Work instruction: Take the data that follows and retype it word for word.

Source material:
┌────────

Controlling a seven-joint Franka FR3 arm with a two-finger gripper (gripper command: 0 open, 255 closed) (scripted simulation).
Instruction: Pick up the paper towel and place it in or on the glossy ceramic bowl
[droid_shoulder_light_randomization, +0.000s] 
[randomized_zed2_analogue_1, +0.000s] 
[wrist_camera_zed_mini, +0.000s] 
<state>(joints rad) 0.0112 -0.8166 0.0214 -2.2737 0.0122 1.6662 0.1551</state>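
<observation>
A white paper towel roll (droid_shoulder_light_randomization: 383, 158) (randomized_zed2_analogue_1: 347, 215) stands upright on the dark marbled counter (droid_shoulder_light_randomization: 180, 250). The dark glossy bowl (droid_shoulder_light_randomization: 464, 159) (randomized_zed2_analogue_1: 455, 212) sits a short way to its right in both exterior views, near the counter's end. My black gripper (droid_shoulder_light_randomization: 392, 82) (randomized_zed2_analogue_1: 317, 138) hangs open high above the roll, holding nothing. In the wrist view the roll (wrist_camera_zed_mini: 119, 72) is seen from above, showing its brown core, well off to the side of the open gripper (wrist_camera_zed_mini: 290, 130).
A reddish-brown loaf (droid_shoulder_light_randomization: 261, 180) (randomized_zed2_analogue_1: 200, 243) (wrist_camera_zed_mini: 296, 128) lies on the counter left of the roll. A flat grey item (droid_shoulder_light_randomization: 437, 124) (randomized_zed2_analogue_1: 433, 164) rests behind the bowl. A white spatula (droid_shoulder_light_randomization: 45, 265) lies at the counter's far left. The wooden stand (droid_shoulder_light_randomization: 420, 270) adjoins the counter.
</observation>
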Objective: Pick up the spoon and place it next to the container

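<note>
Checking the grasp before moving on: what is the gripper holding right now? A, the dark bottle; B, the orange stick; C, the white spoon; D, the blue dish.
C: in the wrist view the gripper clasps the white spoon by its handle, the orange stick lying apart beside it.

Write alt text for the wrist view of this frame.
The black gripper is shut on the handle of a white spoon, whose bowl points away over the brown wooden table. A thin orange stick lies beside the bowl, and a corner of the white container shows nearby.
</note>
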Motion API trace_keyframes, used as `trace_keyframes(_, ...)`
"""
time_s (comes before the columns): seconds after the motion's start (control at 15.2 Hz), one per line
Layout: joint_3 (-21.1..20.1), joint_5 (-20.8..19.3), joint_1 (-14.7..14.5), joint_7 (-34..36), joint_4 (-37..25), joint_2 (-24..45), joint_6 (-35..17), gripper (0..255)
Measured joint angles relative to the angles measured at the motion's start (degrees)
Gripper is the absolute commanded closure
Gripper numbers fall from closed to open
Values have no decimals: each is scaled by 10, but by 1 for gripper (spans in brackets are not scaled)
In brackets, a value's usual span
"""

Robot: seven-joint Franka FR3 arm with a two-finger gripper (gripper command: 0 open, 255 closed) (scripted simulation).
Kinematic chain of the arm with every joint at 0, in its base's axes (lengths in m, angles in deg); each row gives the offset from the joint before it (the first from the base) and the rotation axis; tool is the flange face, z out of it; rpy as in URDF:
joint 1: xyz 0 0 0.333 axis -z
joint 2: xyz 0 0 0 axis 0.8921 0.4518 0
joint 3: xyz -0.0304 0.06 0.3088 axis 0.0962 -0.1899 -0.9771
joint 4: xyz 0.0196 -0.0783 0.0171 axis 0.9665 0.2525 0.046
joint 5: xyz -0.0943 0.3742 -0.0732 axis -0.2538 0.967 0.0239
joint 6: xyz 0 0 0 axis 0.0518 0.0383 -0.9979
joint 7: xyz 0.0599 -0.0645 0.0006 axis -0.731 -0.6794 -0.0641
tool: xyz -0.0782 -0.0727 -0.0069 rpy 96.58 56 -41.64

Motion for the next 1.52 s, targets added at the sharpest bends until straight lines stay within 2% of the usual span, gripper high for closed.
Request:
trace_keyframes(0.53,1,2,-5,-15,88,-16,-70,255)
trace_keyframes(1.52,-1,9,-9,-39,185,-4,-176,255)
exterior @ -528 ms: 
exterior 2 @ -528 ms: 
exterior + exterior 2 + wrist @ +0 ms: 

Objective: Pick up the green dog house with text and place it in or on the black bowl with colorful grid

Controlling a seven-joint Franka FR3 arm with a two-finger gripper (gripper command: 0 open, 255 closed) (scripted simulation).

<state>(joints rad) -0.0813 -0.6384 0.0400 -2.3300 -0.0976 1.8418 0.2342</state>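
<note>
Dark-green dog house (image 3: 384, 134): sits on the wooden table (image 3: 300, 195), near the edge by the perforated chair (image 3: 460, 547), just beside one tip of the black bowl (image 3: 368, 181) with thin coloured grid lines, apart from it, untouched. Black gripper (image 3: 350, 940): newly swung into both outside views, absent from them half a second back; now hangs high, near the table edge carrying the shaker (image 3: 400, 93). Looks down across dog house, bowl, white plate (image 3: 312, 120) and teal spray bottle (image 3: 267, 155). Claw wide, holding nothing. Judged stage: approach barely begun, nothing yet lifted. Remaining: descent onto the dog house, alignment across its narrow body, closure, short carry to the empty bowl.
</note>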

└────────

Answer:
Controlling a seven-joint Franka FR3 arm with a two-finger gripper (gripper command: 0 open, 255 closed) (scripted simulation).
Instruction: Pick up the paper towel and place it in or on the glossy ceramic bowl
[droid_shoulder_light_randomization, +0.000s] 
[randomized_zed2_analogue_1, +0.000s] 
[wrist_camera_zed_mini, +0.000s] 
<state>(joints rad) 0.0112 -0.8166 0.0214 -2.2737 0.0122 1.6662 0.1551</state>
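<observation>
A white paper towel roll (droid_shoulder_light_randomization: 383, 158) (randomized_zed2_analogue_1: 347, 215) stands upright on the dark marbled counter (droid_shoulder_light_randomization: 180, 250). The dark glossy bowl (droid_shoulder_light_randomization: 464, 159) (randomized_zed2_analogue_1: 455, 212) sits a short way to its right in both exterior views, near the counter's end. My black gripper (droid_shoulder_light_randomization: 392, 82) (randomized_zed2_analogue_1: 317, 138) hangs open high above the roll, holding nothing. In the wrist view the roll (wrist_camera_zed_mini: 119, 72) is seen from above, showing its brown core, well off to the side of the open gripper (wrist_camera_zed_mini: 290, 130).
A reddish-brown loaf (droid_shoulder_light_randomization: 261, 180) (randomized_zed2_analogue_1: 200, 243) (wrist_camera_zed_mini: 296, 128) lies on the counter left of the roll. A flat grey item (droid_shoulder_light_randomization: 437, 124) (randomized_zed2_analogue_1: 433, 164) rests behind the bowl. A white spatula (droid_shoulder_light_randomization: 45, 265) lies at the counter's far left. The wooden stand (droid_shoulder_light_randomization: 420, 270) adjoins the counter.
</observation>
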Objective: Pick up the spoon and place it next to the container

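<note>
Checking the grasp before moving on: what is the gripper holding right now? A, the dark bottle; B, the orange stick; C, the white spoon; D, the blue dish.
C: in the wrist view the gripper clasps the white spoon by its handle, the orange stick lying apart beside it.

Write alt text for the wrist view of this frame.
The black gripper is shut on the handle of a white spoon, whose bowl points away over the brown wooden table. A thin orange stick lies beside the bowl, and a corner of the white container shows nearby.
</note>
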Motion API trace_keyframes, used as `trace_keyframes(_, ...)`
"""
time_s (comes before the columns): seconds after the motion's start (control at 15.2 Hz), one per line
Layout: joint_3 (-21.1..20.1), joint_5 (-20.8..19.3), joint_1 (-14.7..14.5), joint_7 (-34..36), joint_4 (-37..25), joint_2 (-24..45), joint_6 (-35..17), gripper (0..255)
Measured joint angles relative to the angles measured at the motion's start (degrees)
Gripper is the absolute commanded closure
Gripper numbers fall from closed to open
Values have no decimals: each is scaled by 10, but by 1 for gripper (spans in brackets are not scaled)
In brackets, a value's usual span
"""

Robot: seven-joint Franka FR3 arm with a two-finger gripper (gripper command: 0 open, 255 closed) (scripted simulation).
Kinematic chain of the arm with every joint at 0, in its base's axes (lengths in m, angles in deg); each row gives the offset from the joint before it (the first from the base) and the rotation axis; tool is the flange face, z out of it; rpy as in URDF:
joint 1: xyz 0 0 0.333 axis -z
joint 2: xyz 0 0 0 axis 0.8921 0.4518 0
joint 3: xyz -0.0304 0.06 0.3088 axis 0.0962 -0.1899 -0.9771
joint 4: xyz 0.0196 -0.0783 0.0171 axis 0.9665 0.2525 0.046
joint 5: xyz -0.0943 0.3742 -0.0732 axis -0.2538 0.967 0.0239
joint 6: xyz 0 0 0 axis 0.0518 0.0383 -0.9979
joint 7: xyz 0.0599 -0.0645 0.0006 axis -0.731 -0.6794 -0.0641
tool: xyz -0.0782 -0.0727 -0.0069 rpy 96.58 56 -41.64

Motion for the next 1.52 s, targets added at the sharpest bends until straight lines stay within 2% of the usual span, gripper high for closed.
Request:
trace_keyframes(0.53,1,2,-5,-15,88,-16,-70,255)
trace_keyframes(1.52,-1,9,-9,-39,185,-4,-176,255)
exterior @ -528 ms: 
exterior 2 @ -528 ms: 
exterior + exterior 2 + wrist @ +0 ms: 

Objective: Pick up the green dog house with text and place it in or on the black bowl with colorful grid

Controlling a seven-joint Franka FR3 arm with a two-finger gripper (gripper command: 0 open, 255 closed) (scripted simulation).

<state>(joints rad) -0.0813 -0.6384 0.0400 -2.3300 -0.0976 1.8418 0.2342</state>
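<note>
Dark-green dog house (image 3: 384, 134): sits on the wooden table (image 3: 300, 195), near the edge by the perforated chair (image 3: 460, 547), just beside one tip of the black bowl (image 3: 368, 181) with thin coloured grid lines, apart from it, untouched. Black gripper (image 3: 350, 940): newly swung into both outside views, absent from them half a second back; now hangs high, near the table edge carrying the shaker (image 3: 400, 93). Looks down across dog house, bowl, white plate (image 3: 312, 120) and teal spray bottle (image 3: 267, 155). Claw wide, holding nothing. Judged stage: approach barely begun, nothing yet lifted. Remaining: descent onto the dog house, alignment across its narrow body, closure, short carry to the empty bowl.
</note>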

That is the complete output.